Everything I heard from oral arguments suggests that they are about to make it so you cannot get medical care in red states unless you can, like, fill out a form in triplicate saying that you're at death's door. And that is the case that is going to kill people.

So the TLDRs don't have a week-long celebration over this. It's a sort of status quo decision. Nothing really changes, and you gird your loins for what's coming next, and something bigger is likely coming. I said this was a unanimous opinion, and it was, but there is a concurrence.

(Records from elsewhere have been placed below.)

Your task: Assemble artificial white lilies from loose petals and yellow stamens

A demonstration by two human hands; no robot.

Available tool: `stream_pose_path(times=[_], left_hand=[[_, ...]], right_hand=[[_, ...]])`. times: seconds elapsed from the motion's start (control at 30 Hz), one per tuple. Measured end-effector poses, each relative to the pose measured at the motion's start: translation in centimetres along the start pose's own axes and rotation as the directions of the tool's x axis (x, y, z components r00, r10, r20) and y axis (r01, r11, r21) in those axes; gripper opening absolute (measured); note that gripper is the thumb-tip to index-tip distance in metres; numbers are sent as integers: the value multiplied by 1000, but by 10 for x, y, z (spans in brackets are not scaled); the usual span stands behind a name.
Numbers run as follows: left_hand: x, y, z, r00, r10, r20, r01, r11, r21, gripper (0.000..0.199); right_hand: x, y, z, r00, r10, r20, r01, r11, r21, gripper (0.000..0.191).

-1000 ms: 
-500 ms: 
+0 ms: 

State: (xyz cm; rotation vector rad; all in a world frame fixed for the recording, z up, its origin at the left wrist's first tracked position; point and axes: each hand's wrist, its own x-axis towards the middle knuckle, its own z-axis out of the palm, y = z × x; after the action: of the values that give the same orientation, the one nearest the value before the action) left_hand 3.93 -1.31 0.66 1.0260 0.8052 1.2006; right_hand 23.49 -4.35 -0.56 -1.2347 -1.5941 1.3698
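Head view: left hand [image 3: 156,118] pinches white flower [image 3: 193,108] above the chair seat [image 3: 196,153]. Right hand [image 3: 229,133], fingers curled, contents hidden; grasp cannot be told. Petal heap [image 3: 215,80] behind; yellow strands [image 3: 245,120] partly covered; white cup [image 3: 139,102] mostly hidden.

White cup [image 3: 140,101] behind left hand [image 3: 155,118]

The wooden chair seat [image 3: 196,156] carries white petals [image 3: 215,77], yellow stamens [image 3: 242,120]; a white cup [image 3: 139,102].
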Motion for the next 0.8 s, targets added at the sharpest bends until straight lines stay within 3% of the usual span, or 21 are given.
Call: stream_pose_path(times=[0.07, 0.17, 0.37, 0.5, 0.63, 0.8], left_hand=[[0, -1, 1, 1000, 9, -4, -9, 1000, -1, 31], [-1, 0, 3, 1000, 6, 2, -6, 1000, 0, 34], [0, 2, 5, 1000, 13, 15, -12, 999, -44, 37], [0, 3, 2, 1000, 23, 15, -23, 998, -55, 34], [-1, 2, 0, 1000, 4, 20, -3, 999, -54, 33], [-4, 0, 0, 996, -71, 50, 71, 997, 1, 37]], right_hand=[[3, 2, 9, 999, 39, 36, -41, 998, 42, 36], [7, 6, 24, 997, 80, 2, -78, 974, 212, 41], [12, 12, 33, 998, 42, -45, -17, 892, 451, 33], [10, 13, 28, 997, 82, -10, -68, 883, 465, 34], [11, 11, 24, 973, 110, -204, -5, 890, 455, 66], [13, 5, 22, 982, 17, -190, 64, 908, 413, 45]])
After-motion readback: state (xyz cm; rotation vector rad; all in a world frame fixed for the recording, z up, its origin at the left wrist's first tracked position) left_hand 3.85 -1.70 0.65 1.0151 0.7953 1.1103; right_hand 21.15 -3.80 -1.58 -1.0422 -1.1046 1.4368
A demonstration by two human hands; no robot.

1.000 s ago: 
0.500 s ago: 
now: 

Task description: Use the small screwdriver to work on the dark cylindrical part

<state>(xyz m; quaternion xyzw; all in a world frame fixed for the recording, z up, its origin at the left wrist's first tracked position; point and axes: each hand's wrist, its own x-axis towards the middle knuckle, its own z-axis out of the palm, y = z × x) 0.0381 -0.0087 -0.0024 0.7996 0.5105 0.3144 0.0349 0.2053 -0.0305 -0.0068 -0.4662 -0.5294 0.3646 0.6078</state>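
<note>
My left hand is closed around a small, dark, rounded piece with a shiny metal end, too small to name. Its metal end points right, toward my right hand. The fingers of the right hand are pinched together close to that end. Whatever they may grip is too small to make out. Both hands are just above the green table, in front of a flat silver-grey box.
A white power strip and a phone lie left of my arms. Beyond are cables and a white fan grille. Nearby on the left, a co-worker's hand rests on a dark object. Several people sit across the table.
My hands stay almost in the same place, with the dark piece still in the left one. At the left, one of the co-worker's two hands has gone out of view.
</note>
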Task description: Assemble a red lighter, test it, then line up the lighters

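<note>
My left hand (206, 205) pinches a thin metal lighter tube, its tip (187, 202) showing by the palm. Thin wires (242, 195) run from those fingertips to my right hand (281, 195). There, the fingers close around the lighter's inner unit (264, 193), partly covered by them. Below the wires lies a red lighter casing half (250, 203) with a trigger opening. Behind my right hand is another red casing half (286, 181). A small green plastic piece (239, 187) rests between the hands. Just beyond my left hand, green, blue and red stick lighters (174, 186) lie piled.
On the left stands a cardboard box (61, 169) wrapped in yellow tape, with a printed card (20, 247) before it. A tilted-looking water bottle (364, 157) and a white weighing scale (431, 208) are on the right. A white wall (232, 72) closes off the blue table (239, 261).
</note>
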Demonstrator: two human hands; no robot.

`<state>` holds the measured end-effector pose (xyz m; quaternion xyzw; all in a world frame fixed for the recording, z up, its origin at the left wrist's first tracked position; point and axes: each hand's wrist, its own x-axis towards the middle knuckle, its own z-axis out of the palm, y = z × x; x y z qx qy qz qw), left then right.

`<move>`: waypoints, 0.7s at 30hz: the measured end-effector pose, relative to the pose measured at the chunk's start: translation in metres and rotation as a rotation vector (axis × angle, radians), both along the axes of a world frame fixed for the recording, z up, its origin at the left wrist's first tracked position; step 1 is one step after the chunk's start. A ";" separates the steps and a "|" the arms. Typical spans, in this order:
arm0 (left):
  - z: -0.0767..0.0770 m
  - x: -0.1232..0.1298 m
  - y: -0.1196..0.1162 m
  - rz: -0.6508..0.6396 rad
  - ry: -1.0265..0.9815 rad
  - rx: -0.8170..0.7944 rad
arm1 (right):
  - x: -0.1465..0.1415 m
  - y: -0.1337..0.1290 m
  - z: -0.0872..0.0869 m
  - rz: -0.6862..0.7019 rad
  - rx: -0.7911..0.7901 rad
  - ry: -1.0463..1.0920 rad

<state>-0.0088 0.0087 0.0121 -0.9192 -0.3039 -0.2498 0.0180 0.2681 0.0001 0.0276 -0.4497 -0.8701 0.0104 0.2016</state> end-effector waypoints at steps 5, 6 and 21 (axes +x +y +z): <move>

The concurrence was written by none other than Justice Clarence Thomas. And to my mind, this is the real news about this case because Justice Thomas signed on to the judgment, but in the separate concurrence, he indicated that he would have gone further, right? He would have gone further to completely eliminate the court's third-party standing doctrine. And generally, it's

Standing doctrine asserts that only the party who has been injured can assert his or her own rights, and you cannot raise the claim of a third party in federal court. However, in certain circumstances, the court has allowed for third-party standing where third parties can bring claims on behalf of other people. And the principal case in which this third-party standing doctrine was announced is a 1958 case called NAACP v. Alabama and

As you might glean from the time frame and the parties to the litigation, it's a case with a really racialized valence. So the NAACP was organizing in Alabama the Montgomery bus boycotts. You might have heard of it. They were trying to get black students to integrate the University of Alabama. All of this was happening, and the state of Alabama wanted to stop it. So they sued the NAACP. And as part of that lawsuit, they subpoenaed the NAACP for its membership

roles. And this would have obviously disclosed publicly the names of all of the African Americans and white people who were sympathetic to the cause of integration to public shaming, maybe more than that, or racialized violence was a very real prospect. And so the NAACP sued to prevent the disclosure of their membership roles. And the United States-- Did they think of just making the likes anonymous for the ? Like without help?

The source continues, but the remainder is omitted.